#### The problem:
Beginning at the line containing "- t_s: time" in the material below and ending at the line containing "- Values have", return each line exactly and add nothing.

BEGIN

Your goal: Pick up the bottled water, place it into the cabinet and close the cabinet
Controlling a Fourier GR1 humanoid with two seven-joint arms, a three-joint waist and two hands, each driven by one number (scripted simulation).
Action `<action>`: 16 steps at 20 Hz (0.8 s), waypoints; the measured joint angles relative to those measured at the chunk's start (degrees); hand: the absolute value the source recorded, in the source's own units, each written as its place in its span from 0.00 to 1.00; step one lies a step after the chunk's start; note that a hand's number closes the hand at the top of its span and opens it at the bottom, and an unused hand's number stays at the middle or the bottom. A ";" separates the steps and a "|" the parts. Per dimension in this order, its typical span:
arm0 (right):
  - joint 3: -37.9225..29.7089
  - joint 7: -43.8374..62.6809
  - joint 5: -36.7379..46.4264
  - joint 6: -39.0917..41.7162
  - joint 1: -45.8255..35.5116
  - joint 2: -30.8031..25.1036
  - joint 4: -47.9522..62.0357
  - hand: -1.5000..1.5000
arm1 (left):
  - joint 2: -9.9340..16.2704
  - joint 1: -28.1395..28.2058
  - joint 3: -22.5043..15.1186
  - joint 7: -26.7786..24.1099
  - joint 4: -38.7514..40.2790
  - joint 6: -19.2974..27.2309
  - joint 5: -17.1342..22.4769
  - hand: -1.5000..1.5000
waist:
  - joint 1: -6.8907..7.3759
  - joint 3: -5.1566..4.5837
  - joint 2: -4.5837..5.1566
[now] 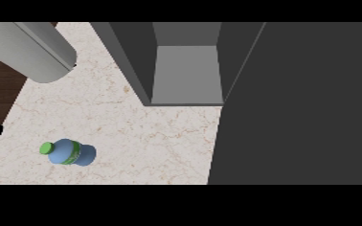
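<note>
No hand shows, so I cannot tell if either is open or closed; only a grey forearm (39, 52) pokes in at the upper left. The bottled water (69, 152) stands on the bench (141, 139) at the lower left. It looks small, smooth, maybe slippery. Hold its blue middle, under the green cap. The cabinet (185, 72) is open.

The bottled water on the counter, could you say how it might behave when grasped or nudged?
The bottled water looks round-bodied, so it may roll if knocked over. Its smooth blue sides could slip. Seen from above, it appears to stand on the counter, so a push might tip it.
</note>
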 measured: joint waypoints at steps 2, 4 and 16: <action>-0.47 -0.37 -0.01 0.19 -0.24 -0.36 -0.01 0.00 | -0.09 -0.79 0.11 -2.56 4.09 -1.02 -1.31 0.00 | -0.10 -0.01 0.02; 1.24 0.12 0.15 -0.73 -0.31 0.01 -0.13 0.00 | -0.48 -1.07 -0.18 -4.98 7.49 -1.94 -2.70 0.00 | -0.19 -0.02 -0.02; 4.42 1.93 0.91 -3.25 -2.17 -0.89 -0.22 0.00 | 0.11 -5.74 1.46 -19.88 29.57 -6.26 -7.64 0.00 | -0.30 -0.03 -0.03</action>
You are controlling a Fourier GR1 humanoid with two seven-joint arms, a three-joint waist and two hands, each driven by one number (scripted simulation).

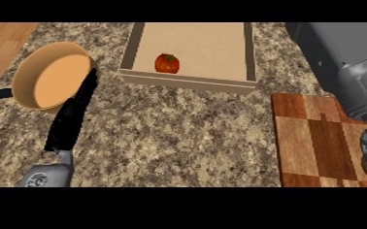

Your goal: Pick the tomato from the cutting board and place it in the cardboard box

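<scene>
- The tomato (167, 63) is seen lying inside the cardboard box (189, 82), on its floor towards the near left corner, close to the front wall, and it is touched by no hand.
- The cardboard box is set on the speckled stone bench (179, 126) at the far middle of the view, with its open top turned up.
- The wooden cutting board (312, 140), made of light and dark blocks, is placed at the right of the bench, well apart from the box, and nothing is seen lying on the part that shows.
- The left hand (72, 111) is held out flat with its black fingers straight and together, nothing being gripped; it is stretched over the bench beside a tan bowl (54, 77), across the bowl's right rim.
- The grey left forearm (46, 174) is seen entering from the lower left.
- The right arm (337, 58) is seen as a grey mass along the right edge; whether the fingers of the right hand are apart or curled cannot be told.
- A strip of wooden surface (14, 36) is visible at the far left corner.
</scene>
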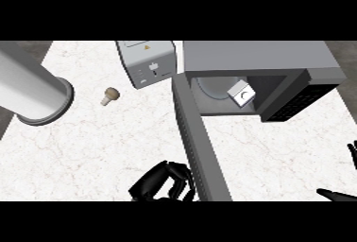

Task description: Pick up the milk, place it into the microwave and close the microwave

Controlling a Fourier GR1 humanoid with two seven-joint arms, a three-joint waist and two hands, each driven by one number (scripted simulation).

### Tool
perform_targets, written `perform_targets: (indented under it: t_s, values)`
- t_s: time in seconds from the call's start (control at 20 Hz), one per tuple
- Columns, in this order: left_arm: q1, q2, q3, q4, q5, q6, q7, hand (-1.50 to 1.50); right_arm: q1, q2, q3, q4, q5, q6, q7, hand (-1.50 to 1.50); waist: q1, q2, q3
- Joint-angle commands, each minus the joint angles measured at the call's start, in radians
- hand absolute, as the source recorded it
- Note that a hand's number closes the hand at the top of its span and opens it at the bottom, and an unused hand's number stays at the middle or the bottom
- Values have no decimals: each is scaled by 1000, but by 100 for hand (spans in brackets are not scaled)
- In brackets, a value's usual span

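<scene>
Two hands show at the lower edge. The left hand (pixel 164 183) has its fingers curled against the outer face of the open microwave door (pixel 200 142), near the door's free end, holding nothing. The right hand (pixel 342 189) sits at the far right edge with its fingers spread and straight, well apart from the microwave (pixel 279 56). The milk (pixel 242 94) stands inside the microwave's cavity, on the round plate (pixel 213 87) there, tilted slightly. The door stands wide open, swung out toward the view's lower edge. A toaster (pixel 148 64) sits just left of the microwave on the counter (pixel 97 142). A mushroom (pixel 109 96) lies further left, beside a large grey cylinder (pixel 31 90).
</scene>
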Motion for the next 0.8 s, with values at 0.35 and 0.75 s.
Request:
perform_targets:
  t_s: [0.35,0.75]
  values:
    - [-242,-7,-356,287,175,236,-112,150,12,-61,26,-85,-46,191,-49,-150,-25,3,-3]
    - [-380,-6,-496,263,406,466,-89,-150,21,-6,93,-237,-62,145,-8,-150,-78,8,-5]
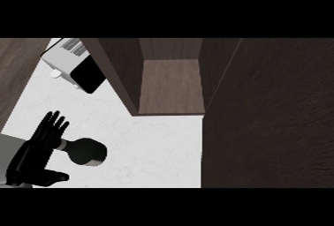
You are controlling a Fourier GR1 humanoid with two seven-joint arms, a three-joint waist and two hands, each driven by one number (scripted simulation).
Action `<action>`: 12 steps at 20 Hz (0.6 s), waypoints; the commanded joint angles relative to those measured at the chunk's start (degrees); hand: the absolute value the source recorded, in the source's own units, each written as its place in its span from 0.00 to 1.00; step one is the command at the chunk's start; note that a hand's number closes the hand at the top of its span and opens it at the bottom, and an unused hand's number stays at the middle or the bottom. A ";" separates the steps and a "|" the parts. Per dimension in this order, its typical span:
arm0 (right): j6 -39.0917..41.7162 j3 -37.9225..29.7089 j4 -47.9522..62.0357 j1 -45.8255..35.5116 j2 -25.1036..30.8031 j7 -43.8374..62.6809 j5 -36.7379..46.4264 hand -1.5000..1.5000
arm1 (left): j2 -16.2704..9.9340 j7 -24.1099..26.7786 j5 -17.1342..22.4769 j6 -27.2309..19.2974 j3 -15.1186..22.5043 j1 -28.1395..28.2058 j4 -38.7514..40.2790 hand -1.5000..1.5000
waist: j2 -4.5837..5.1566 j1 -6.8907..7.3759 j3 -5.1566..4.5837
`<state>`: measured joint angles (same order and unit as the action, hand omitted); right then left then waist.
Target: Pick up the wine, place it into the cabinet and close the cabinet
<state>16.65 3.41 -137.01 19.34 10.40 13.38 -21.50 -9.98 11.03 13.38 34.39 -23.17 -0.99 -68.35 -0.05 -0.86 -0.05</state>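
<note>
A dark wine bottle stands on the white counter at the lower left, seen from above as a round black body with a short neck. My left hand stands just left of it with straight fingers pointing up, the thumb low toward the bottle, and nothing held. The open cabinet shows a brown shelf at the upper middle. Its open door fills the right side as a large dark panel. My right hand does not show.
A toaster with a black side sits at the upper left on the counter, next to the cabinet's left wall. A dark wood strip runs along the far left edge.
</note>
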 commanded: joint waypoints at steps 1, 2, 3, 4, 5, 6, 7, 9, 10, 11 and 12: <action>-0.70 1.31 -10.97 4.59 -0.25 4.32 -4.76 0.00 | -0.97 5.15 -0.05 3.02 -0.67 -1.60 8.52 0.00 | 0.00 -0.15 -0.03; -0.68 0.23 -9.45 3.81 -0.41 3.16 -5.04 0.00 | -0.68 7.68 -0.99 4.23 -0.19 -1.38 11.22 0.00 | 0.04 -0.15 -0.04; -0.02 -1.53 -7.40 2.39 -0.08 2.29 -5.55 0.00 | -1.60 5.02 -0.52 3.45 -0.06 -4.00 12.70 0.00 | 0.05 0.08 0.00; -1.82 4.17 -10.28 3.71 -2.70 2.87 -1.47 0.00 | 0.07 7.19 -2.42 2.93 1.25 -2.50 11.79 0.00 | -0.01 0.02 -0.02; -2.70 2.91 -10.11 2.70 -2.15 3.98 -2.09 0.00 | -1.85 6.61 -1.52 4.70 0.93 -5.38 14.73 0.00 | 0.04 0.02 -0.02; -0.44 -2.99 -7.51 0.51 0.86 4.13 -8.15 0.00 | -2.07 7.96 -1.91 5.05 0.95 -4.12 15.17 0.00 | 0.05 0.31 0.01; -0.58 -0.24 -10.16 3.89 -0.50 3.54 -4.89 0.00 | -1.44 8.92 -3.06 3.90 1.39 -5.17 17.00 0.00 | 0.01 0.02 0.00; -0.16 1.61 -8.77 3.69 -1.31 1.98 -1.65 0.00 | 1.04 10.47 -4.43 1.30 2.41 -7.06 19.25 0.00 | 0.01 -0.05 0.00; -4.06 1.90 -9.65 -2.33 -0.84 6.96 -3.04 0.00 | -1.03 14.26 -4.96 2.99 1.15 -9.14 24.57 0.00 | 0.21 -0.02 -0.10; -1.27 1.24 -10.99 4.12 -1.04 4.05 -5.46 0.00 | -2.37 12.28 -2.09 6.01 0.07 -8.00 24.49 0.00 | 0.02 -0.26 -0.03; -3.12 2.81 -12.97 2.13 -0.61 7.13 -3.60 0.00 | -0.90 14.40 -3.46 4.76 0.84 -8.30 25.36 0.00 | 0.05 -0.19 -0.07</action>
<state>16.06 5.46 -137.10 18.94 9.22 13.96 -21.77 -11.16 21.91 10.41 38.35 -22.26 -7.44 -48.37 0.01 -0.93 -0.09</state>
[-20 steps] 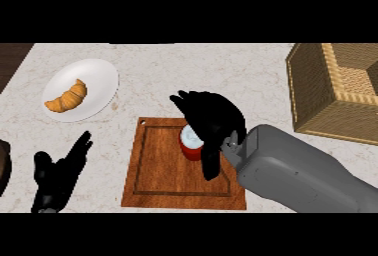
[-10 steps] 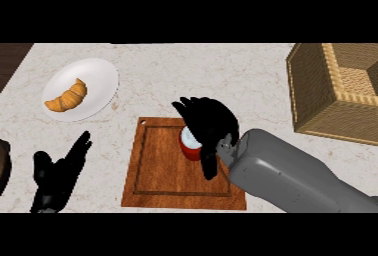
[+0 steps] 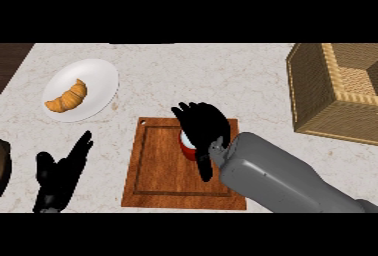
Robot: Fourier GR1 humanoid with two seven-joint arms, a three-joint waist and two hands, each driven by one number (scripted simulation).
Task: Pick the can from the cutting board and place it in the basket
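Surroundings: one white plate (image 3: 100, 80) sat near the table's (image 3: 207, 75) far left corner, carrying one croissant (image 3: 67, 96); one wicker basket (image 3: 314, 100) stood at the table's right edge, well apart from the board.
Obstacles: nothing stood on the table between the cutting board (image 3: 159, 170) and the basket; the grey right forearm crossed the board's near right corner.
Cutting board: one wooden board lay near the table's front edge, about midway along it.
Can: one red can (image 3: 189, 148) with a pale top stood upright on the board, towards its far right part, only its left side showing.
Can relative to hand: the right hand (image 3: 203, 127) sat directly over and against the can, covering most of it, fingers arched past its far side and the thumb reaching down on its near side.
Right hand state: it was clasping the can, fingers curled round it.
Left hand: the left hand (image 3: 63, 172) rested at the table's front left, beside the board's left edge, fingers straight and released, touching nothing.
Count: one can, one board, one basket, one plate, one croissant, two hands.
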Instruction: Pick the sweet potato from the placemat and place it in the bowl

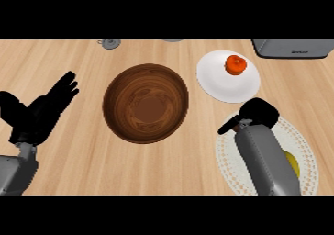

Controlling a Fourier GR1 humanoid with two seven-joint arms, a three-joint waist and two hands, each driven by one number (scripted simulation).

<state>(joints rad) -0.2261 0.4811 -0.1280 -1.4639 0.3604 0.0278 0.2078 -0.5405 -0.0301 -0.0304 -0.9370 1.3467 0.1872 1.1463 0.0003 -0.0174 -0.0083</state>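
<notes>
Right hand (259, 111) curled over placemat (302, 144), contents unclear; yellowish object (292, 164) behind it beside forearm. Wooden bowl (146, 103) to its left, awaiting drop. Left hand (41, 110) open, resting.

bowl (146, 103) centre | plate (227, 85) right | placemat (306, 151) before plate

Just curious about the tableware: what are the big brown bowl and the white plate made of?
The big brown bowl looks like polished wood: ringed grain and a soft sheen. The round white plate seems glazed ceramic, plain and smooth, though plastic is possible.
</notes>
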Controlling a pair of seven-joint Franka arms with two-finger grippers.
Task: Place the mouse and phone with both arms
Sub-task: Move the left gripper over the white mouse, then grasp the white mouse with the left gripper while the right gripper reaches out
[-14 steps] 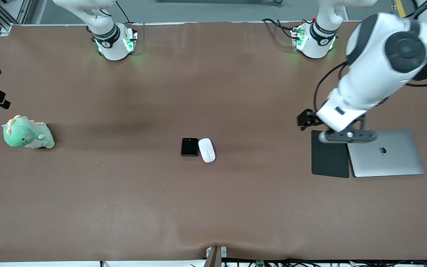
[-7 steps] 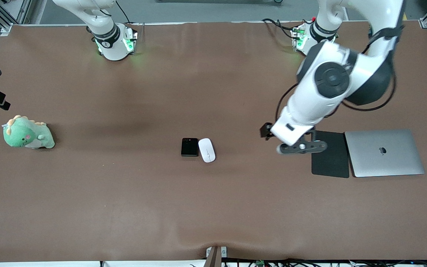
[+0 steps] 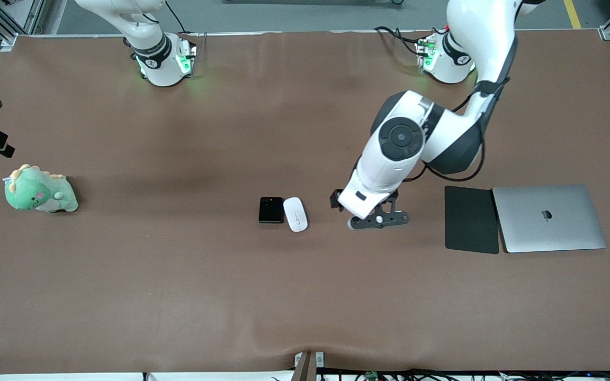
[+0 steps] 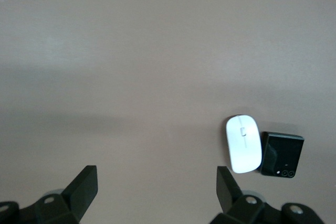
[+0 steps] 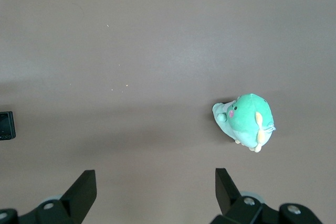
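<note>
Mid-table, the white mouse (image 3: 295, 214) and the black phone (image 3: 270, 209) lie side by side, edges touching or all but, the phone toward the right arm's end. Bare brown table (image 3: 305, 296) surrounds the pair, with nothing lying between them and the left gripper (image 3: 378, 220), which hangs over the table between the mouse and the black pad (image 3: 471, 219). In the left wrist view its fingers (image 4: 84, 183) are spread wide with nothing between them, mouse (image 4: 243, 144) and phone (image 4: 282, 154) off to one side. The pad lies flat, a closed silver laptop (image 3: 549, 217) just beside it at the left arm's end. A green plush dinosaur (image 3: 38, 191) sits well apart, toward the right arm's end. The right gripper (image 5: 155, 195) waits high over that end, fingers wide apart and holding nothing, the dinosaur (image 5: 245, 121) below.
</note>
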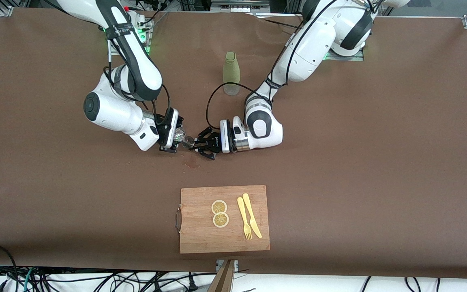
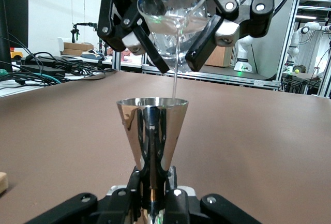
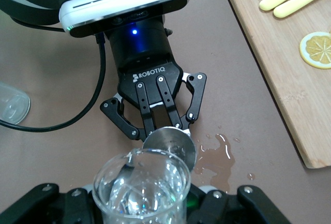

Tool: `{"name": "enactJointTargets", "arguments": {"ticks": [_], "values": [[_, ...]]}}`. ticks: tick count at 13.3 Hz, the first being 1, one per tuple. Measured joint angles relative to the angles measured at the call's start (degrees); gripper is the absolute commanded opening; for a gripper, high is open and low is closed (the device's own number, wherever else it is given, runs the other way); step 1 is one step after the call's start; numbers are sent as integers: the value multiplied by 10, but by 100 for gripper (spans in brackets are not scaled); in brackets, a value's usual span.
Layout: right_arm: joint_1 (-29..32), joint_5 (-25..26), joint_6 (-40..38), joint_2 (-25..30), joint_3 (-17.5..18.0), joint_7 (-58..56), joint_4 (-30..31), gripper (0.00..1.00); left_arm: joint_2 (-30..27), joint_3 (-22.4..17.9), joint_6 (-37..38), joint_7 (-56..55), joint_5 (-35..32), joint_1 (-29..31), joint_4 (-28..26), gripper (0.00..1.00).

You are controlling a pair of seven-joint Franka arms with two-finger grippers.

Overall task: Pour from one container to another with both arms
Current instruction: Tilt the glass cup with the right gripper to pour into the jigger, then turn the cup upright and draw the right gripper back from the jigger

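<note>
Tumbler (image 2: 173, 19): small, slick and breakable glass; the right gripper (image 1: 175, 136) has its fingers shut round its sides, tilting it above the jigger.
Jigger (image 2: 151, 131): light, rigid metal, best held at the waist; the left gripper (image 1: 202, 145) is clamped there, keeping it upright over the table, at 12 o'clock from the cutting board (image 1: 224, 219).
Pour: a thin stream (image 2: 175, 81) falls into the cone.
Spill (image 3: 217, 159): a puddle lies under the jigger.
Arms: both wrists low, facing each other.

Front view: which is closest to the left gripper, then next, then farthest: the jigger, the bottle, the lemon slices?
From the left gripper:
1. Jigger: held in it, under the glass in the right gripper.
2. Bottle: standing between the arms' bases.
3. Lemon slices: on the cutting board, nearest the front camera.
</note>
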State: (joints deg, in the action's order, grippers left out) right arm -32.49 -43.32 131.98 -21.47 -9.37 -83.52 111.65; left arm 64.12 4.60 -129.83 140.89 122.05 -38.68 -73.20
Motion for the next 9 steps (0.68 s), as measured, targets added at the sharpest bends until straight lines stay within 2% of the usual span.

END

#### Response area:
- t_s: time in seconds from the call's start (control at 20 Hz), one per tuple
- Columns, in this order: left_arm: q1, q2, q3, q4, q5, q6, q7, hand (-1.50 to 1.50); right_arm: q1, q2, q3, q4, q5, q6, q7, hand (-1.50 to 1.50); waist: q1, q2, q3
- Joint-angle commands, each minus the joint angles measured at the call's start, in radians
- hand absolute, as the source recorded it
- Note that a hand's number closes the hand at the top of its span and opens it at the bottom, and an unused hand's number stays at the middle or the bottom
- Values have no decimals: each is scaled by 1000, but by 100 for hand (spans in brackets are not scaled)

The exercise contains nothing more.